■ **Assignment**
The complete listing should be restated word for word.

═══ Recorded data ═══

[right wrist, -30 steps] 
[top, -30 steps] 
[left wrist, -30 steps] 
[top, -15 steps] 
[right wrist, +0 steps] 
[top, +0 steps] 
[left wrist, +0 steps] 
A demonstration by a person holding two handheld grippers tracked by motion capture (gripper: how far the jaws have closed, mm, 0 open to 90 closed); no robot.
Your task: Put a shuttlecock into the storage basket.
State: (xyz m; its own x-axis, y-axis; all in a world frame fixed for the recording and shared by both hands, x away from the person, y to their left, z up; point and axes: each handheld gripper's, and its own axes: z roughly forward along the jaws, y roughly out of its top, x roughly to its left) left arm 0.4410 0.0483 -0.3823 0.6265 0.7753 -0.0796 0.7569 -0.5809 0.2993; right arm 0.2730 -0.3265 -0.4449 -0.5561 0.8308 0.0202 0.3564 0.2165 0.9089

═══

■ **Solution to this exercise**
[right wrist, -30 steps] 
[top, -30 steps] 
[left wrist, -30 steps] 
[top, -15 steps] 
[right wrist, +0 steps] 
[top, +0 steps] 
[left wrist, +0 steps] 
A demonstration by a person holding two handheld grippers tracked by motion capture (gripper: how far the jaws have closed, mm, 0 open to 90 closed); no robot.
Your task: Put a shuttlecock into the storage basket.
State: (xyz m; its own x-axis, y-axis; all in a world frame fixed for the recording and shared by both hands, x away from the person, y to their left, z up; point and axes: each handheld gripper's, and its own axes: z roughly forward along the jaws, y roughly out of its top, x roughly to its left) left arm 0.4410 0.0483 -0.3823 0.6265 0.7753 -0.0796 0.7569 -0.5809 0.2993; right arm 0.2730 -0.3265 -0.4449 -0.5561 0.8308 0.0202 0.3564 0.2165 0.9089

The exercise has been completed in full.